The segment was introduced: “It's almost a year since the UK Government and European Union concluded a very long negotiation on the deal with which Britain then left the European single market.
“Brexit's advocates say there will be long term economic benefits, but it's been a tough year for some of the Scottish businesses most affected as our business and economy editor, Douglas Fraser, has been finding out.”
The ECU said it was “legitimate” for Fraser’s report to focus on the Scottish businesses which had been most affected by Brexit, but added: “However, a programme adopting such an approach should maintain impartiality by exploring other aspects of the topic within a reasonable timeframe, which had not happened in the case of Reporting Scotland.”
The BBC’s internal watchdog noted that Fraser had looked at sectors across the Scottish economy while preparing for the report, concluding that improving performance in some areas was for reasons other than Brexit.

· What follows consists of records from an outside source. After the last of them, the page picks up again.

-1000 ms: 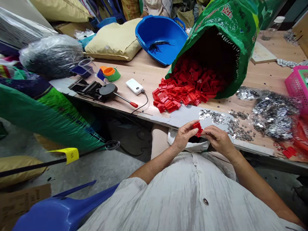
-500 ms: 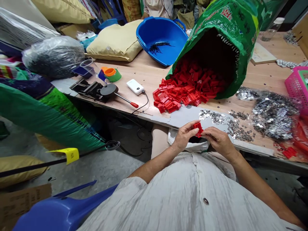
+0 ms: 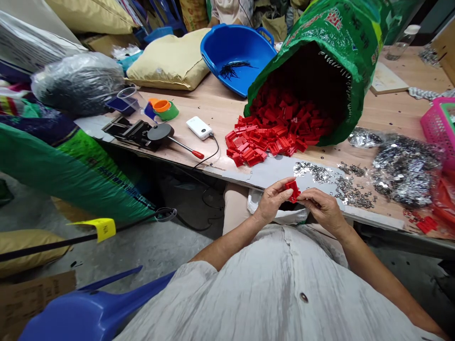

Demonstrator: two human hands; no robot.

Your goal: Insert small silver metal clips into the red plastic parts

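Red plastic clip [image 3: 292, 190], pinched between left hand [image 3: 272, 201] and right hand [image 3: 322, 207] at the bench [image 3: 220, 111] edge, is mid-assembly; the red pile [image 3: 265, 139] remains.

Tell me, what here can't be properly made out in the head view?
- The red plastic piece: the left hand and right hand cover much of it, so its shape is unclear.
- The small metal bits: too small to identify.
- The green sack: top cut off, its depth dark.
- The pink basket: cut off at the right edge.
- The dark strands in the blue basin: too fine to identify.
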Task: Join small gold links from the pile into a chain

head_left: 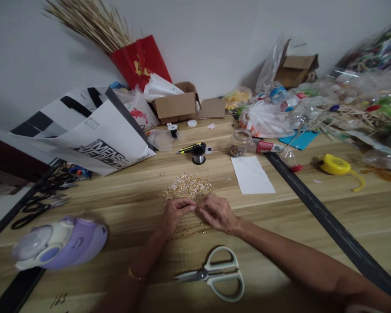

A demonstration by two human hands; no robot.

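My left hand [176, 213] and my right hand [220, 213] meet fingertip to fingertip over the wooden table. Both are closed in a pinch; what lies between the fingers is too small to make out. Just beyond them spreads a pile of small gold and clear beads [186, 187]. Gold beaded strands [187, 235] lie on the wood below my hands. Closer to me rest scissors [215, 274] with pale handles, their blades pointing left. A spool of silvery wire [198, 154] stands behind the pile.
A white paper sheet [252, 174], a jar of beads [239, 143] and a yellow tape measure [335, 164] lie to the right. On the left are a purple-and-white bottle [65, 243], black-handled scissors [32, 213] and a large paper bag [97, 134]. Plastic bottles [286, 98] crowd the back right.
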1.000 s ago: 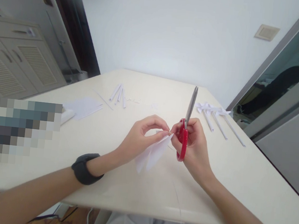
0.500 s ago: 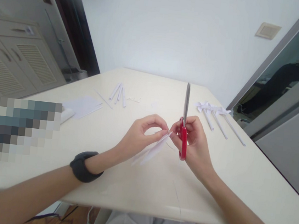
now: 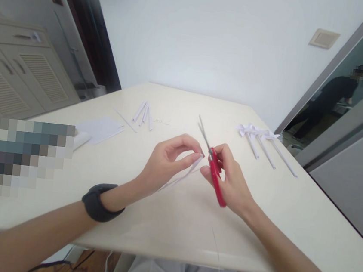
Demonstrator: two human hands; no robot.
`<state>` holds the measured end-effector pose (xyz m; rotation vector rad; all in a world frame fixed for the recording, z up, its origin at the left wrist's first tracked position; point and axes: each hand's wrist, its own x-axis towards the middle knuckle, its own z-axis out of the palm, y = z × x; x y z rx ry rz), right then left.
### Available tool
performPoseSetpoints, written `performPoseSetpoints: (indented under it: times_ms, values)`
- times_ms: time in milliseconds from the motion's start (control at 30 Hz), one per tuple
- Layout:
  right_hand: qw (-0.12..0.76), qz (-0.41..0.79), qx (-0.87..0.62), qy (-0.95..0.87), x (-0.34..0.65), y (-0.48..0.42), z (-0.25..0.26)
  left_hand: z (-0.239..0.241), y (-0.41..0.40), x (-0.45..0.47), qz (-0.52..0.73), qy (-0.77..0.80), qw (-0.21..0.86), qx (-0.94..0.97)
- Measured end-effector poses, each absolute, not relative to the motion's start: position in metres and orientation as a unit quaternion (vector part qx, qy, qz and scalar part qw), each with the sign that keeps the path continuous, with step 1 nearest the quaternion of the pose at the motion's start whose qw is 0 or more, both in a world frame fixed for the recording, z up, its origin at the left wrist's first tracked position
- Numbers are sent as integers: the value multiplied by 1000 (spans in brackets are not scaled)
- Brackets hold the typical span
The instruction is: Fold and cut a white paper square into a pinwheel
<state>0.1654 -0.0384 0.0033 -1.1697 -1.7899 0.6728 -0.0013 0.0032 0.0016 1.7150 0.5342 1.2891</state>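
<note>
Between thumb and fingertips, my left hand (image 3: 174,159) pinches the tip of a thin white piece of paper (image 3: 182,177), which slants down towards me. My right hand (image 3: 231,176) holds red-handled scissors (image 3: 217,174) just to the right of that tip. The scissors' narrow metal blades point up and to the left, slightly parted, past the paper and not touching it as far as I can see. My fingers hide part of the paper's held end.
Paper pinwheels (image 3: 258,133) on rolled sticks lie at the right. Several rolled paper tubes (image 3: 144,114), small scraps (image 3: 162,120) and white sheets (image 3: 101,127) lie further back and left on the table (image 3: 304,227). A person (image 3: 334,98) is beyond the doorway.
My right hand has drawn away from the paper tip, and the scissors have swung from upright to leaning left. The paper has turned more edge-on. The person in the doorway has shifted left.
</note>
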Motion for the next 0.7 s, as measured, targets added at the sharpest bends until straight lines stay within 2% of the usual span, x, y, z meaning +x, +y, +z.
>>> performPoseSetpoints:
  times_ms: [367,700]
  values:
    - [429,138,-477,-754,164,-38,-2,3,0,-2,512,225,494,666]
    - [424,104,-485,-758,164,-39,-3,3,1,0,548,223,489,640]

The ECU upheld the complaint, concluding: “It is generally agreed however, that Brexit has had a differential effect, bearing hardest on the kind of small businesses featured in the report, so there was at least a need to reflect areas where its impact had been less negative, whether on this occasion or in an appropriately linked programme.”
The ECU said it had spoken to bosses at BBC Scotland about the report and “discussed” its conclusions with the programme makers.

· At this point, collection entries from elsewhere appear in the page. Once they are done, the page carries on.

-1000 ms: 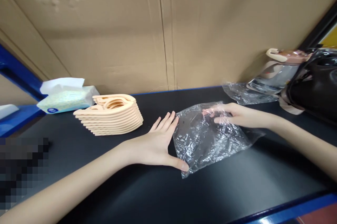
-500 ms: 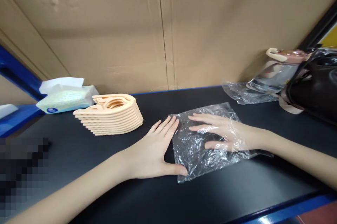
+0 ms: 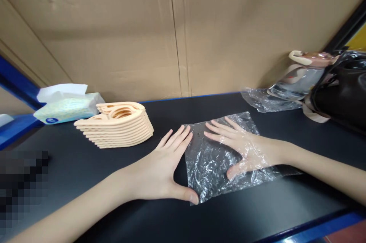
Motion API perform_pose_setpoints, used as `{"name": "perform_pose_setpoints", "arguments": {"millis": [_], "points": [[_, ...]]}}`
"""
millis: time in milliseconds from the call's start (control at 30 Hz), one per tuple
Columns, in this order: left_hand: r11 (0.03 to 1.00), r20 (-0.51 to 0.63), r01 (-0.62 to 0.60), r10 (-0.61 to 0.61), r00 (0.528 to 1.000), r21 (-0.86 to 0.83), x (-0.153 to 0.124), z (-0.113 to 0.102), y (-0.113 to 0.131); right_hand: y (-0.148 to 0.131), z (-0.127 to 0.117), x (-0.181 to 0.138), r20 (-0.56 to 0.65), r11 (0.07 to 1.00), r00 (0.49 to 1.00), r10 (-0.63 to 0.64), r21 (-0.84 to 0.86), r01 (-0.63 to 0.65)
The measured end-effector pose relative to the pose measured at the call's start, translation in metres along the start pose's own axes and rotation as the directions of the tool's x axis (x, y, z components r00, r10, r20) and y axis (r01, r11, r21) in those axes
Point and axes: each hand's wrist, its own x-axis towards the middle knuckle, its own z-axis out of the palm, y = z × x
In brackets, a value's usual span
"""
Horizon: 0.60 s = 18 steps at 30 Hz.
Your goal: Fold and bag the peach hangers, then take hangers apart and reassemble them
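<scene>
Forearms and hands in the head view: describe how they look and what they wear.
The left forearm and right forearm are bare, with no sleeves in view. The left hand and right hand are ungloved; no ring, watch or marking shows.

Soft light from above leaves the crumpled clear plastic bag speckled with white glare and puts a grey sheen on the smooth black tabletop, where my bare right forearm casts a dark shadow. Wide-lens distortion stretches both sides; dark blocky pixels mask the lower left.
</scene>
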Motion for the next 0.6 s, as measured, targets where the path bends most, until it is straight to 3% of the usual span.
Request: {"name": "perform_pose_setpoints", "arguments": {"millis": [300, 600], "points": [[0.999, -0.035, -0.01, 0.008, 0.999, -0.05, 0.002, 0.002, -0.002, -0.001, 0.009, -0.001, -0.084, 0.995, 0.995, -0.059, -0.085, 0.052], [0.999, -0.2, -0.032, 0.031, 0.979, 0.001, 0.007, 0.015, -0.003, -0.008, 0.007, 0.0, -0.038, 0.998, 0.999, -0.026, -0.053, 0.024]]}}
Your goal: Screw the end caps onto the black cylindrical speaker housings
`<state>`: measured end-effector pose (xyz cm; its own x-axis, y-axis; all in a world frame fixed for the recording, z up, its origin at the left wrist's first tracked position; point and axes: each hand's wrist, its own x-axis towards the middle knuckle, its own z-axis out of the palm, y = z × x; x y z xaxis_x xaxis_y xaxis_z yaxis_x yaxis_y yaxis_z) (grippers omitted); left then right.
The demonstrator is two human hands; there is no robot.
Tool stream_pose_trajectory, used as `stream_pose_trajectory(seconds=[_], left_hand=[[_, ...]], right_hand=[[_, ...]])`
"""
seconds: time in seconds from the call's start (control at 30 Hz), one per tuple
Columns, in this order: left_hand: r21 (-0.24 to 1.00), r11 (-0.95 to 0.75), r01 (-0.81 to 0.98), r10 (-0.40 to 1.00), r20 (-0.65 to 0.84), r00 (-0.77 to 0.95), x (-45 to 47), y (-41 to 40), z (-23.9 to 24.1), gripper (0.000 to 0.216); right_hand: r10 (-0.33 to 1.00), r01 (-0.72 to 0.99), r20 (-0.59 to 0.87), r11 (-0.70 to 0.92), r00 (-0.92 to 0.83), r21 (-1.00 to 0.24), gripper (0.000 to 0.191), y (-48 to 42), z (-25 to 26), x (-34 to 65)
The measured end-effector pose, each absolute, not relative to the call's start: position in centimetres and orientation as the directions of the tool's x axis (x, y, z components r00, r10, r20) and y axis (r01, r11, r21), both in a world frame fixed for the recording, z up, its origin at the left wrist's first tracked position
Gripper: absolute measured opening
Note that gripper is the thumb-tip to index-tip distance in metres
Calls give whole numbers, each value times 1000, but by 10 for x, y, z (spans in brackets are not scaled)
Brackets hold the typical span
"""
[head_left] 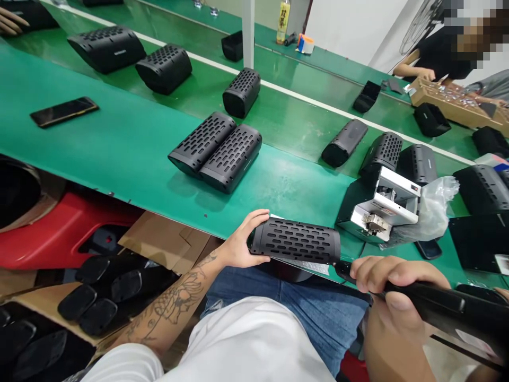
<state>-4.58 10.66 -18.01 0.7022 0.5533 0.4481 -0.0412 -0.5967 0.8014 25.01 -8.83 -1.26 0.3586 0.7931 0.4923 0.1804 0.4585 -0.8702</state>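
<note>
My left hand [251, 237] grips the left end of a black slotted housing [298, 240] at the front edge of the green bench. In my right hand [397, 284] is a black electric screwdriver [433, 302], fingers wrapped round its body. The screwdriver's tip meets the housing's lower right corner; the screw there, if any, is too small to make out. Two more slotted housings [233, 156] lie side by side farther up the bench. Right of the held housing stands a screw feeder [384, 207] with a white metal front.
A phone [64, 111] lies at left on the bench. More black housings [163, 69] stand along the green line. Below left, a cardboard box [35, 294] holds several black parts near a red stool [75, 228]. Across the line, a person [441, 58] works beside a carton of parts [449, 103].
</note>
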Motion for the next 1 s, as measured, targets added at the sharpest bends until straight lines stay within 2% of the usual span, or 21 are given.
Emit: stream_pose_trajectory(seconds=[0.4, 0.63, 0.77, 0.87, 1.0], left_hand=[[781, -621, -58, 528, 473, 705, -44, 110, -186, 125], [763, -645, -30, 516, 464, 720, -46, 109, -182, 126], [765, -643, 38, 526, 405, 748, -48, 108, -174, 122], [755, -655, 32, 498, 400, 770, -44, 107, -169, 119], [739, -674, -22, 474, 455, 754, -38, 105, -171, 118]], right_hand=[[843, 105, 507, 496, 181, -862, 14, -80, -20, 251], [859, 75, 480, 475, 177, -877, 15, -80, -22, 252], [836, 70, 486, 486, 255, -871, 11, -78, -14, 269], [725, 153, 569, 558, 388, -815, 14, -67, -5, 304], [356, 454, 694, 557, 626, -696, 24, -39, 0, 353]])
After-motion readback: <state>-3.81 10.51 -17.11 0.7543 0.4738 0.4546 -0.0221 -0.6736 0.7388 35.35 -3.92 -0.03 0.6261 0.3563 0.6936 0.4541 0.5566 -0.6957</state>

It comes as the BBC also saw a complaint upheld about “pro-SNP bias” after it broadcast an extract from the book “Preventable: How a Pandemic Changed the World and How to Prevent the Next One” by Professor Devi Sridhar.
The contribution from Sridhar, a global health expert who advised the Scottish Government during the Covid pandemic, was deemed to have fallen “short of the BBC’s standards of impartiality” as it came just two weeks before the council elections.